**WHAT IS EXPECTED:** Beginning with the line that contains "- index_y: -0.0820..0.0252" in the material below, print each line exactly until the line that contains "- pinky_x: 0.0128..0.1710" has been printed, then stop.
(Beginning of DATA SUPPLIED)
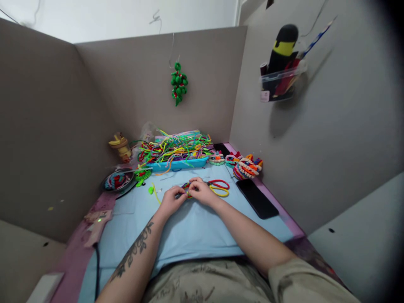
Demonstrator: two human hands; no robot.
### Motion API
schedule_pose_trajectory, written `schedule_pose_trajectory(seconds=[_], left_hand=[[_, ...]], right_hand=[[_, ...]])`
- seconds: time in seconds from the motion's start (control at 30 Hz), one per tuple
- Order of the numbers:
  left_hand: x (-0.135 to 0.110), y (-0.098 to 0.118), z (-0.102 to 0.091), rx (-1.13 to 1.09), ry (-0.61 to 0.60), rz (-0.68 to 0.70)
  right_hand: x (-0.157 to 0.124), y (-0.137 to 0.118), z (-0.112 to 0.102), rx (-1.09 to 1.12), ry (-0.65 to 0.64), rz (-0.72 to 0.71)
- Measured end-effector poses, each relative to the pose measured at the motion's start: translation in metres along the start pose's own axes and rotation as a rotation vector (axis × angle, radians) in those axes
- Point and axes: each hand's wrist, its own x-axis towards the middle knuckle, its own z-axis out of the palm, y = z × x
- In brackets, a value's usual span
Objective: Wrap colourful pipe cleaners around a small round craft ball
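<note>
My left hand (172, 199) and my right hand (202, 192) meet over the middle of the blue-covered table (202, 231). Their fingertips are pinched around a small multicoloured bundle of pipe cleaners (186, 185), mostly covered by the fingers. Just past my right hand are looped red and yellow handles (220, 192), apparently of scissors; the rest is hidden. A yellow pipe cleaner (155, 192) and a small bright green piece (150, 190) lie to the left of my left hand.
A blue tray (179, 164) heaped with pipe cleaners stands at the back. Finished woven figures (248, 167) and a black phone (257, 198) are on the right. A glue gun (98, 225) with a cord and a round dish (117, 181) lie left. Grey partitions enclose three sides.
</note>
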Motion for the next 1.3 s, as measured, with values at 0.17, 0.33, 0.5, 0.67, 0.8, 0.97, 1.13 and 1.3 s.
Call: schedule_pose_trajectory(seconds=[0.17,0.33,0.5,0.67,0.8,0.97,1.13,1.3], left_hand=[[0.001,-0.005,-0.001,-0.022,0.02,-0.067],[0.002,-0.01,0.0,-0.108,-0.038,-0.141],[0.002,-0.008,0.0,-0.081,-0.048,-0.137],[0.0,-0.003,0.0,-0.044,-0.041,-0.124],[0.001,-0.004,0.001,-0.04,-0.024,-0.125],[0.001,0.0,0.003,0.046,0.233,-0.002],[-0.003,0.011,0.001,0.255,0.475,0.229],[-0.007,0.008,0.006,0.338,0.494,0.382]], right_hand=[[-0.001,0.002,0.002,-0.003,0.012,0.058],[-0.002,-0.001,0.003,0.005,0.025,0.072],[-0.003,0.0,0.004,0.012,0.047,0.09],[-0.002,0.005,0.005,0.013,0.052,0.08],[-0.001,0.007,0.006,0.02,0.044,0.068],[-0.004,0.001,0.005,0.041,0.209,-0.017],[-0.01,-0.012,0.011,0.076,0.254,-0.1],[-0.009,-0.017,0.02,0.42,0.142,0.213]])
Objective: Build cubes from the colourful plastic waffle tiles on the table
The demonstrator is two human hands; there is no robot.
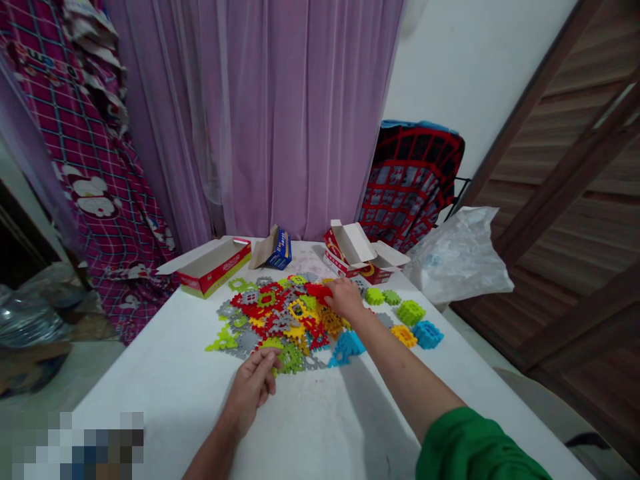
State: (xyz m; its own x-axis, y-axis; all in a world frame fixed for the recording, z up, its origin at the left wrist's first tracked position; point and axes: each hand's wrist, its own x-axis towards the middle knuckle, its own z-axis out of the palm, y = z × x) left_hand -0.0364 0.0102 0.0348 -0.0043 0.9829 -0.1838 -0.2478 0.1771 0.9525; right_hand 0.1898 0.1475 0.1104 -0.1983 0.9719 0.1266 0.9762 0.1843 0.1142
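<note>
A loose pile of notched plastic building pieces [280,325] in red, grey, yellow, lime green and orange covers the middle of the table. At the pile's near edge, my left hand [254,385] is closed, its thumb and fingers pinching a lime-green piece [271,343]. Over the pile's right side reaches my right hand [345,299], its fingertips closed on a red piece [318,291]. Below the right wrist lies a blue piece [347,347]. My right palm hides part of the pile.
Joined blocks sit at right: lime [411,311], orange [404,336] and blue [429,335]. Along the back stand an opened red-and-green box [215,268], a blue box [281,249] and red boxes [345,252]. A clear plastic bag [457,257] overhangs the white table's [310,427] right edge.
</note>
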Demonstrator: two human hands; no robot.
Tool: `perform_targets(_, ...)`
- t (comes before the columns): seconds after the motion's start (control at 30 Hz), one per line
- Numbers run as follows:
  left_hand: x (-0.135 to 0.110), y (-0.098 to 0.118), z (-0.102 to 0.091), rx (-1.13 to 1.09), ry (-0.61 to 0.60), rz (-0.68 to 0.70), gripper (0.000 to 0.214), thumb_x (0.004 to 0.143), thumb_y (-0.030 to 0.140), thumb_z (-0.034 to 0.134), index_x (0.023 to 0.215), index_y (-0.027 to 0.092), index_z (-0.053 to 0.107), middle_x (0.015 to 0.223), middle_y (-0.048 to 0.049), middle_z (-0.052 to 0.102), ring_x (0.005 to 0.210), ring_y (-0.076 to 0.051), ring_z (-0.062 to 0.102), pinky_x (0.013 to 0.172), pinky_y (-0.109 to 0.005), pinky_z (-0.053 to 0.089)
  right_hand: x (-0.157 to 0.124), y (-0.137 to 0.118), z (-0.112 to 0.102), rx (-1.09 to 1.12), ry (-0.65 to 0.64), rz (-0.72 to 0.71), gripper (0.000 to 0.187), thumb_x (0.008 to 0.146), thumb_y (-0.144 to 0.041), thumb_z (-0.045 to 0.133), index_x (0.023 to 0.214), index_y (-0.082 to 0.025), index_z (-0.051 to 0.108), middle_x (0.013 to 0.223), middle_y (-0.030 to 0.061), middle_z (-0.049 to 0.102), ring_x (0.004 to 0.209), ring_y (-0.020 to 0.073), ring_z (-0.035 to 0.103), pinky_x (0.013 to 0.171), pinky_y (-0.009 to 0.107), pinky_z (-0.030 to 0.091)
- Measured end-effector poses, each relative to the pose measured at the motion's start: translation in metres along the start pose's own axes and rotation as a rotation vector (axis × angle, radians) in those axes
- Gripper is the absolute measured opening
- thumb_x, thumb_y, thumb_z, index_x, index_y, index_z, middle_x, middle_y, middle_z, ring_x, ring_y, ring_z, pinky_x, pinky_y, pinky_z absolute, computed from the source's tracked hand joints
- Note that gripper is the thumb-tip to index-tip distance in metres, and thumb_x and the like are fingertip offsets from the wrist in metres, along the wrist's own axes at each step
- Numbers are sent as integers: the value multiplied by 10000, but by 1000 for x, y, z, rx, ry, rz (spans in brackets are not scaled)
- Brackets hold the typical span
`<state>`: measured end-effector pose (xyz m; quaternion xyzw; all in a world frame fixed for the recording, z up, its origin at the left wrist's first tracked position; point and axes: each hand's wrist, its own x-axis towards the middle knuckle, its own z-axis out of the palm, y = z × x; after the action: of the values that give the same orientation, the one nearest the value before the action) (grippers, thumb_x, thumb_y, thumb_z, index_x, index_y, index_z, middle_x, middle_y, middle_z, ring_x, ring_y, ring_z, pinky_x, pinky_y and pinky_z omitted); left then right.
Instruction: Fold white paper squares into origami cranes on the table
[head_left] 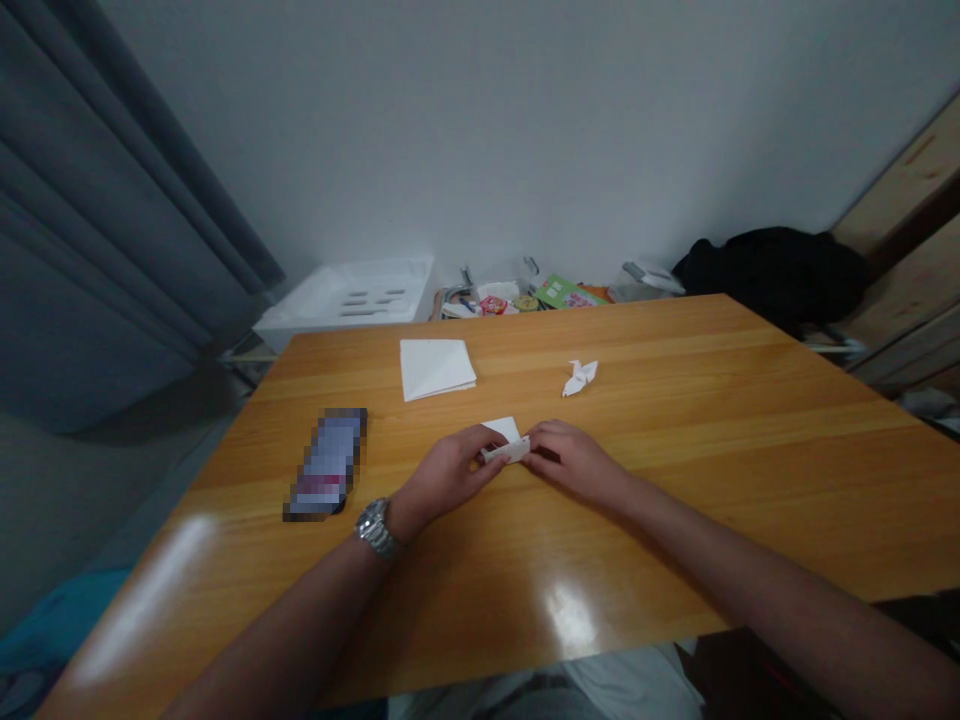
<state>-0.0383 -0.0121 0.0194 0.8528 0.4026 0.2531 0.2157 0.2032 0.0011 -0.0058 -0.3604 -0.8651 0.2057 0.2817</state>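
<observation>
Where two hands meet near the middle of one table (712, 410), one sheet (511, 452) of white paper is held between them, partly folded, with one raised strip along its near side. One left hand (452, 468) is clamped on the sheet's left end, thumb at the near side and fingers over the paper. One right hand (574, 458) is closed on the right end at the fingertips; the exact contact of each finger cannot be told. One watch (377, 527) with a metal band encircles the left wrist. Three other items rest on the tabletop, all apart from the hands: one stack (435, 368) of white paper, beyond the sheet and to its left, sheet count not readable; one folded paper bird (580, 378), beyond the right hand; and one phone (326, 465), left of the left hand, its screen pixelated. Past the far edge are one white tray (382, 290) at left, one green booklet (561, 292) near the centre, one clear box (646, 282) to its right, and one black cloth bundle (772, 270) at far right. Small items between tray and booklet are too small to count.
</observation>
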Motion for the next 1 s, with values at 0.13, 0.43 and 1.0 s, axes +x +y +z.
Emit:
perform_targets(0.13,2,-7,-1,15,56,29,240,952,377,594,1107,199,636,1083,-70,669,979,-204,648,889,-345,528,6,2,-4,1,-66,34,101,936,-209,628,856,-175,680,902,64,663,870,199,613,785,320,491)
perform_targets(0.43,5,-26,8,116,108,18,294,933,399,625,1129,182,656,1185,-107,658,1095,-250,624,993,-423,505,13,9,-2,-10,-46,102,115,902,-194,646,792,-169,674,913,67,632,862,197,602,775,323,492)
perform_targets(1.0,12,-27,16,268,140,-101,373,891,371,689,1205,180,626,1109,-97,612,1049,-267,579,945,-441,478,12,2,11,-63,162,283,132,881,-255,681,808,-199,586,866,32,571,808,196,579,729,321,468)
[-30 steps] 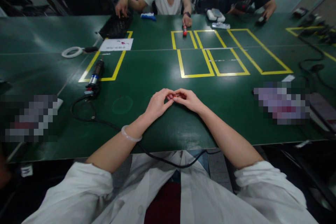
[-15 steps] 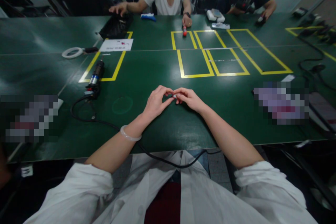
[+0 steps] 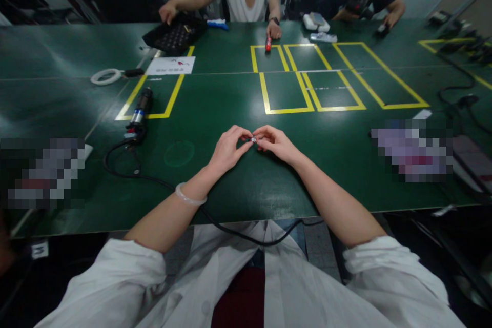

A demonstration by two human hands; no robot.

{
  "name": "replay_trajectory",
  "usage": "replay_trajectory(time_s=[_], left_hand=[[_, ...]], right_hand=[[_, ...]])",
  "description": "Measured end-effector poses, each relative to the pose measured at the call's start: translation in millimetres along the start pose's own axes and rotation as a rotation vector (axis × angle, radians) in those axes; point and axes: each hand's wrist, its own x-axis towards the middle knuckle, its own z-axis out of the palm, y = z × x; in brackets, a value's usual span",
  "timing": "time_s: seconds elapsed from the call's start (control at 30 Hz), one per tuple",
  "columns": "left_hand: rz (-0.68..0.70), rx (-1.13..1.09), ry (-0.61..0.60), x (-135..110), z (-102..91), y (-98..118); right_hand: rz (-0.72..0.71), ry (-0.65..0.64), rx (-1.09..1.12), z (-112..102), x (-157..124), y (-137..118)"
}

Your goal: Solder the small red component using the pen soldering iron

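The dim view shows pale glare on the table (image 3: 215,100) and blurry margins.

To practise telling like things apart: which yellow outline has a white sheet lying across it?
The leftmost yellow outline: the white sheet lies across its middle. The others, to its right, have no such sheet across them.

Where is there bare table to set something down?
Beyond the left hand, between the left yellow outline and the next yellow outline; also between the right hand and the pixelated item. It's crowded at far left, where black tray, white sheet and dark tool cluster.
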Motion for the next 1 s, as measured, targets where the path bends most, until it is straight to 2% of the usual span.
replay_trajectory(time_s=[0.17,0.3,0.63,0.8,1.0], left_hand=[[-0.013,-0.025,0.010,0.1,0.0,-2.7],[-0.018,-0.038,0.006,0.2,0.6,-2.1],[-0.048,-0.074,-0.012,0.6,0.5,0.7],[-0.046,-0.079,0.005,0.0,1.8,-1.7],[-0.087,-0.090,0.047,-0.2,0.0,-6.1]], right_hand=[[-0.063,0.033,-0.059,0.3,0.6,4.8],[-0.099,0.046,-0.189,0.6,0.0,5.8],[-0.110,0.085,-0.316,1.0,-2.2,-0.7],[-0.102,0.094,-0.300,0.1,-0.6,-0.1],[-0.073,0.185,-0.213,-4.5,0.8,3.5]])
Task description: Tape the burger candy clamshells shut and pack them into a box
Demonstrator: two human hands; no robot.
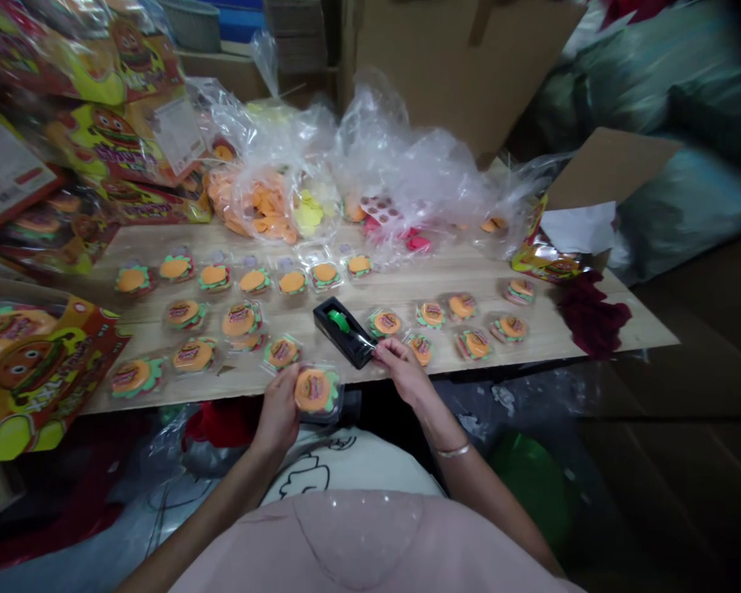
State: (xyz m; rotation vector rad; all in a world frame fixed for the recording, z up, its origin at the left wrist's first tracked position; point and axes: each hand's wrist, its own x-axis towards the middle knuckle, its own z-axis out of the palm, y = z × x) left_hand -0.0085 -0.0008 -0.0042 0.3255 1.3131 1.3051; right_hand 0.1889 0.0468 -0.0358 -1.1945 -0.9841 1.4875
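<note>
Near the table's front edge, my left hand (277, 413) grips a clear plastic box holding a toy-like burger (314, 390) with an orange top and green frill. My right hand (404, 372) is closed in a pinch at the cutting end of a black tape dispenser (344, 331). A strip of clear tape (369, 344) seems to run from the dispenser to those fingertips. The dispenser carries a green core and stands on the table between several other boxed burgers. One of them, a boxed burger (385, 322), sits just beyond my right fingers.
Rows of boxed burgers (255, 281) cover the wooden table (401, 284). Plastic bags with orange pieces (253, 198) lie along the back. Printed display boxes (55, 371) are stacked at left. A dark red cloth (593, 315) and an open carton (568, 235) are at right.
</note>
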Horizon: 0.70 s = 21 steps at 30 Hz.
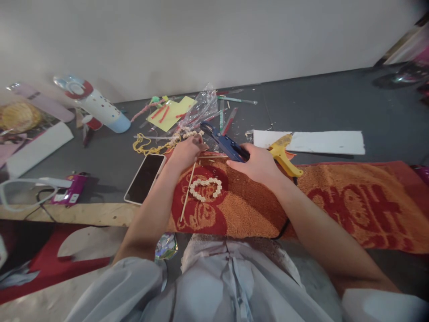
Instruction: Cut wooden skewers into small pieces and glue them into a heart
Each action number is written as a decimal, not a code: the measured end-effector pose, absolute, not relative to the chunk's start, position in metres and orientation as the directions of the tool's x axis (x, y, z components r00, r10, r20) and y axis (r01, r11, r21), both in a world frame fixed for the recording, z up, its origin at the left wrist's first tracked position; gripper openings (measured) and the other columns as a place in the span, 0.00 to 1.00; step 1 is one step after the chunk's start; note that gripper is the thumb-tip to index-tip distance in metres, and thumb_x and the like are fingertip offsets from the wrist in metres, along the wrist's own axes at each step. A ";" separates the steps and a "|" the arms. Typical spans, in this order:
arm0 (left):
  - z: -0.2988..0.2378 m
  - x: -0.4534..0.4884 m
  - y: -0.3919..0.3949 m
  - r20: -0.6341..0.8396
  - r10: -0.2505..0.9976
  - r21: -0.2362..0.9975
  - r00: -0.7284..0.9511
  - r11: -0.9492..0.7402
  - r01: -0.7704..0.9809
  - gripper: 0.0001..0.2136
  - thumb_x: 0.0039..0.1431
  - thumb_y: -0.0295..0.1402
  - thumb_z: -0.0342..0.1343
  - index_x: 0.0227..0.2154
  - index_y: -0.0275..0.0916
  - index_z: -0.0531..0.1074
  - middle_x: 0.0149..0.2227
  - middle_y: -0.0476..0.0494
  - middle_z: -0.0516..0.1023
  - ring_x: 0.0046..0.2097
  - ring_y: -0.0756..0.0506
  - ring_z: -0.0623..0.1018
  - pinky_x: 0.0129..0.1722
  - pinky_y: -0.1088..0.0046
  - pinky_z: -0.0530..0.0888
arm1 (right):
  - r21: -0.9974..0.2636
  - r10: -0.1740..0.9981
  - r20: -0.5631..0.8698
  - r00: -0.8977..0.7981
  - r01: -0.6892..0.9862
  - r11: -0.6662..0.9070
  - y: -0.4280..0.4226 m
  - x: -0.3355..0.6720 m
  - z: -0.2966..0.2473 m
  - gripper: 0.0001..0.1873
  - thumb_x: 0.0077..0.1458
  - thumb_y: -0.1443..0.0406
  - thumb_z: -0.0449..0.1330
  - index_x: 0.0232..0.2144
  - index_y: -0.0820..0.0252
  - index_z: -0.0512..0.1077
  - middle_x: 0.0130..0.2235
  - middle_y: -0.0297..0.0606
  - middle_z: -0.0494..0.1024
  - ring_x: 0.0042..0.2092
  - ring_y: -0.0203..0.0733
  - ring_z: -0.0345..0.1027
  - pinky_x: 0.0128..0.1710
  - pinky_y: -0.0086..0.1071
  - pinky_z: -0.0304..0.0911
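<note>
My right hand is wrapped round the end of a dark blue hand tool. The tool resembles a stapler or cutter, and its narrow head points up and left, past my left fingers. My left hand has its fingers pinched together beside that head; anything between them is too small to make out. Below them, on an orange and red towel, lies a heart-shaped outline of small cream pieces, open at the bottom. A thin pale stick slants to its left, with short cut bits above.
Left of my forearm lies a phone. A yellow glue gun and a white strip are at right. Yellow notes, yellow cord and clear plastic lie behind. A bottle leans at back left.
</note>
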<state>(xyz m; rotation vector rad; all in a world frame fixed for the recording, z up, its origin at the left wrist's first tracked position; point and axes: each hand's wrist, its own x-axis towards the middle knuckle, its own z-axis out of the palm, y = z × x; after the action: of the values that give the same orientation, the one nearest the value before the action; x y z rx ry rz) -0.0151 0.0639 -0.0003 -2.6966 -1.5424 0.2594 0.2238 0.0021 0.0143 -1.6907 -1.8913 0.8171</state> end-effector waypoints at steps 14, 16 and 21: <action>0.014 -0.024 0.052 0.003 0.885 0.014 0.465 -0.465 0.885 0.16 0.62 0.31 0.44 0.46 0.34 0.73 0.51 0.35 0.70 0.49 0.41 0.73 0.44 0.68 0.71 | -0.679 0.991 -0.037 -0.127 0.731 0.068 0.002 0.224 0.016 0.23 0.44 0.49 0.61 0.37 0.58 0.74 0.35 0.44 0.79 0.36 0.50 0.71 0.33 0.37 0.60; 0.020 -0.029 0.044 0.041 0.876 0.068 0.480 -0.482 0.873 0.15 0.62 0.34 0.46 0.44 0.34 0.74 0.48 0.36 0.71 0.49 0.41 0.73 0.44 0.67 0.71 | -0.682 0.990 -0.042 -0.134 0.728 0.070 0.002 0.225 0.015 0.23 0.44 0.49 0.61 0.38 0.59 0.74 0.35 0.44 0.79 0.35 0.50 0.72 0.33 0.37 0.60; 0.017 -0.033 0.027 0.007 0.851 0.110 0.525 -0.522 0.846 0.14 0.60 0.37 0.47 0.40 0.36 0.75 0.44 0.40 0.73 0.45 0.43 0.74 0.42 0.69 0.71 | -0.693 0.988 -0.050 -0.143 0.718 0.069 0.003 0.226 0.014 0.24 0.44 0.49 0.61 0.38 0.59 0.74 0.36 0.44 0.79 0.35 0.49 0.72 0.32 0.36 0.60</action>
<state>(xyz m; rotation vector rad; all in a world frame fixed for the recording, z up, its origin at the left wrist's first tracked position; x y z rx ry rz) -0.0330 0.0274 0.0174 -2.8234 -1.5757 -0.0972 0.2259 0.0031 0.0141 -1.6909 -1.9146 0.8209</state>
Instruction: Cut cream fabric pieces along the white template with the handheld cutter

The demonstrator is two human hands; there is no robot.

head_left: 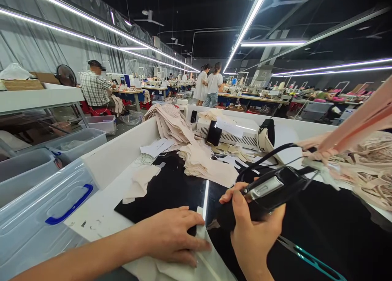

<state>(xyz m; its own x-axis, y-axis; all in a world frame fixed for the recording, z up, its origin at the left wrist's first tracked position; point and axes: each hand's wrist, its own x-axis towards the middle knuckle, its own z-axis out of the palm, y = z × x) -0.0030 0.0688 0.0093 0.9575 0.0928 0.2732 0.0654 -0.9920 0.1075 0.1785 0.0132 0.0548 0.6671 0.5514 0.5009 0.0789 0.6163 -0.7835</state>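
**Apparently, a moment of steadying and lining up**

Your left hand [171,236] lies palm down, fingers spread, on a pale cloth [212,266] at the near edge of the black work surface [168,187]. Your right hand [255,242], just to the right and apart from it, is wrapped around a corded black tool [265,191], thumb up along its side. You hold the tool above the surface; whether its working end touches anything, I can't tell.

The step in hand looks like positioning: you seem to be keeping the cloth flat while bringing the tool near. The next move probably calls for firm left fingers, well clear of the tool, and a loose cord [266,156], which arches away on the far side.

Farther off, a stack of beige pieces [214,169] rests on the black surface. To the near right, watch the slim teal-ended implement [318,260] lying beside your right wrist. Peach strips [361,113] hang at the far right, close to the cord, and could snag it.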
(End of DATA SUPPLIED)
**TASK RESPONSE:**
  - index_y: -0.0820..0.0252
  - index_z: -0.0512..0.1077
  - middle_x: 0.0130..0.2235
  - middle_y: -0.0297..0.0606
  - middle_z: -0.0494..0.1024
  - ring_x: 0.0042..0.2092
  - ring_y: -0.0203..0.0733
  - ring_z: -0.0345..0.1027
  - pinky_x: 0.0128..0.1710

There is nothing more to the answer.